── GIVEN INFORMATION

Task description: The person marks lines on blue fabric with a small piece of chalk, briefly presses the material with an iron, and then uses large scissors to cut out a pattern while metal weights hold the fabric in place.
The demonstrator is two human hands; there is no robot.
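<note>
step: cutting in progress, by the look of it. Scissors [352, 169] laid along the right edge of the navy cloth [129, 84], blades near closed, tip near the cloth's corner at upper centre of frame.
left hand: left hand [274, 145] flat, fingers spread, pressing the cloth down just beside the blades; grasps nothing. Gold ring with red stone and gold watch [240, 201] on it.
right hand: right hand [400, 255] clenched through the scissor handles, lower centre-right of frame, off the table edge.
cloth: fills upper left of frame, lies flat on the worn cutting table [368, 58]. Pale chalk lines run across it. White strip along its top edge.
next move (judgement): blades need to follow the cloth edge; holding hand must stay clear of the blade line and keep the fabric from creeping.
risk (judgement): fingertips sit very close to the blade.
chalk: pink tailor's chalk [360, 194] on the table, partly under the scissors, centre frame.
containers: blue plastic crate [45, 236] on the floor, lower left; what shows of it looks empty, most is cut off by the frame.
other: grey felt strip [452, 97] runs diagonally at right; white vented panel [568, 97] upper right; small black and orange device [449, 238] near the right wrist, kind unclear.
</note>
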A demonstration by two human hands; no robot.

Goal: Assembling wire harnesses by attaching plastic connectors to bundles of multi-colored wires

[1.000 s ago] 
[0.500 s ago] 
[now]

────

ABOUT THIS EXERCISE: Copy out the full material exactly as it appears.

EXERCISE SOLUTION:
Task description: The person marks lines on blue fabric with a small piece of chalk, briefly presses the material with an iron, and then uses large scissors to cut out a pattern while metal weights hold the fabric in place.
The demonstrator is two human hands; there is no robot.
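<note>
step: cutting in progress, by the look of it. Scissors [352, 169] laid along the right edge of the navy cloth [129, 84], blades near closed, tip near the cloth's corner at upper centre of frame.
left hand: left hand [274, 145] flat, fingers spread, pressing the cloth down just beside the blades; grasps nothing. Gold ring with red stone and gold watch [240, 201] on it.
right hand: right hand [400, 255] clenched through the scissor handles, lower centre-right of frame, off the table edge.
cloth: fills upper left of frame, lies flat on the worn cutting table [368, 58]. Pale chalk lines run across it. White strip along its top edge.
next move (judgement): blades need to follow the cloth edge; holding hand must stay clear of the blade line and keep the fabric from creeping.
risk (judgement): fingertips sit very close to the blade.
chalk: pink tailor's chalk [360, 194] on the table, partly under the scissors, centre frame.
containers: blue plastic crate [45, 236] on the floor, lower left; what shows of it looks empty, most is cut off by the frame.
other: grey felt strip [452, 97] runs diagonally at right; white vented panel [568, 97] upper right; small black and orange device [449, 238] near the right wrist, kind unclear.
</note>
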A demonstration by two human hands; no robot.

Goal: Assembling wire harnesses by attaching plastic connectors to bundles of multi-colored wires

[1.000 s ago] 
[0.500 s ago] 
[now]

This response is now finished.